> _THE TASK_:
Answer with a number only: how many lines of the data contain "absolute"?

== Segment start ==

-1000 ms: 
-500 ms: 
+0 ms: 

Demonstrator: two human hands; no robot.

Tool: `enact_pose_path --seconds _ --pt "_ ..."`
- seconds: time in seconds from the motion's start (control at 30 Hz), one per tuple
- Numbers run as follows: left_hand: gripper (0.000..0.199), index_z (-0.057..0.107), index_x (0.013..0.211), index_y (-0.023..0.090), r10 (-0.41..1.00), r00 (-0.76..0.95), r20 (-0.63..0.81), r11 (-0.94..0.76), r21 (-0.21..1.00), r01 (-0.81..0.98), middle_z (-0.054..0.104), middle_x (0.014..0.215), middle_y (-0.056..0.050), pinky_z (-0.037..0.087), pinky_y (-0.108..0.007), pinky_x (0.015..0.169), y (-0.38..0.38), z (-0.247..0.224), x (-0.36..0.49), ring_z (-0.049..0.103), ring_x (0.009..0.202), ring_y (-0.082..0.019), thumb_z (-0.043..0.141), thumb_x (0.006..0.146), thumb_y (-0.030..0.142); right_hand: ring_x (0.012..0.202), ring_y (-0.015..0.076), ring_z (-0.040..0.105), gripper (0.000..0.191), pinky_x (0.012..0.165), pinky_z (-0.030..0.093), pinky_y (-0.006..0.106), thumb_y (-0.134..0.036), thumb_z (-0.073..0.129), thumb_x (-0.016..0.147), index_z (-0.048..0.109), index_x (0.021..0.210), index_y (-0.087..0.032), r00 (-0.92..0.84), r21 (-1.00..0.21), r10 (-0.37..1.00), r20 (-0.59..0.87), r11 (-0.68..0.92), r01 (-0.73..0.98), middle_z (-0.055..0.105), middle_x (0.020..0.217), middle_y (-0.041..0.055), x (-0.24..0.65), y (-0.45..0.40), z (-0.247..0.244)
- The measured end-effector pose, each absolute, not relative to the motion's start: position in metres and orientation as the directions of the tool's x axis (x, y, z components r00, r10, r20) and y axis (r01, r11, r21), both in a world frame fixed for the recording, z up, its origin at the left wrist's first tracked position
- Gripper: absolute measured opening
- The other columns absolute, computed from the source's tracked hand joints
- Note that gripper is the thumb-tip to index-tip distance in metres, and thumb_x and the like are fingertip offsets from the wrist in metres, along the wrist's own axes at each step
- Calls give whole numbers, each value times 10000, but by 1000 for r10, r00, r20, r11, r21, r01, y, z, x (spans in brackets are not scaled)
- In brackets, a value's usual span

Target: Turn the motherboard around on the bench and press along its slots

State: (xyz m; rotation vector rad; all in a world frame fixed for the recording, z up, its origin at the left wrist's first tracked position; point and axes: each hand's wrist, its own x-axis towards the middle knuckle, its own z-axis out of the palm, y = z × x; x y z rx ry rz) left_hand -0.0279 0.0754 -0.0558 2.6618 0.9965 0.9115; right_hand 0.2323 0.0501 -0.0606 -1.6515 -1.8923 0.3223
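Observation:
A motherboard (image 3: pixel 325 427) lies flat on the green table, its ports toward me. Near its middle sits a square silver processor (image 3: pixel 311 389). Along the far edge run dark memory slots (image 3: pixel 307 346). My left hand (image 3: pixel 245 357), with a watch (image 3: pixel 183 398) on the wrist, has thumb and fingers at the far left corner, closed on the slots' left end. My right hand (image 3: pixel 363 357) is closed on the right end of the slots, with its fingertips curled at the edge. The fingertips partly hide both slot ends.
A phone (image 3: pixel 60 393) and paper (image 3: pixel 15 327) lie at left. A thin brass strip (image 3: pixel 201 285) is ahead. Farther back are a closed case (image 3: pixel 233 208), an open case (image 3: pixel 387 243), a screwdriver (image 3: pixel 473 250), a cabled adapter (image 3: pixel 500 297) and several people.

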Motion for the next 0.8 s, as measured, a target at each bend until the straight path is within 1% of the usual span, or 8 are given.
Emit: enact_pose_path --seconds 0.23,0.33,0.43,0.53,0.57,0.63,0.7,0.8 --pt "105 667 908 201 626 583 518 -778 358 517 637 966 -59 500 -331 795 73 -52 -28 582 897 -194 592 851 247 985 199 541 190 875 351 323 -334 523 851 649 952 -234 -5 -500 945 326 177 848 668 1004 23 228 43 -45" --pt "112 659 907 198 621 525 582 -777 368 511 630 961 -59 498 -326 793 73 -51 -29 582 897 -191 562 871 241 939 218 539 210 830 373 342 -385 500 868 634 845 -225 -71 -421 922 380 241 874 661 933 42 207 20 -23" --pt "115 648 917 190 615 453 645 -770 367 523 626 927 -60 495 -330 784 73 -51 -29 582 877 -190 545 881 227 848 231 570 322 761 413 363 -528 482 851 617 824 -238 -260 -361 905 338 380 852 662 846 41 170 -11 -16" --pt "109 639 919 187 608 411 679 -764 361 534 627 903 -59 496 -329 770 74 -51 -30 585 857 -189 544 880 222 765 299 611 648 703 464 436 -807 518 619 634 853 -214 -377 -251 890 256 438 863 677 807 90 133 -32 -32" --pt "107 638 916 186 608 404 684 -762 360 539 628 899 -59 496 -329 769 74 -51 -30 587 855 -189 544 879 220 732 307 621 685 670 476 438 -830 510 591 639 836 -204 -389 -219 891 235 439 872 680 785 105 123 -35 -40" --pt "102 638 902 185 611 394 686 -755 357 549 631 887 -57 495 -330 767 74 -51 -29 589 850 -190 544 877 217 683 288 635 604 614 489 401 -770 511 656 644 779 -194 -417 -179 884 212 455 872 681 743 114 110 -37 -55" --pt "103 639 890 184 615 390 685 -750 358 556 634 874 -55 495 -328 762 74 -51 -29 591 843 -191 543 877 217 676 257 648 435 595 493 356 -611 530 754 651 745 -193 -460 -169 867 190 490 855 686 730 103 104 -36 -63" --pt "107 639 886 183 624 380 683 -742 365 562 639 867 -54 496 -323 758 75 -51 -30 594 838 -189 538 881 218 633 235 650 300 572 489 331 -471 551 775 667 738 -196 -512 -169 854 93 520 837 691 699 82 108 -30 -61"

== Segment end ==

> _RESULT OF THE EXERCISE_:
3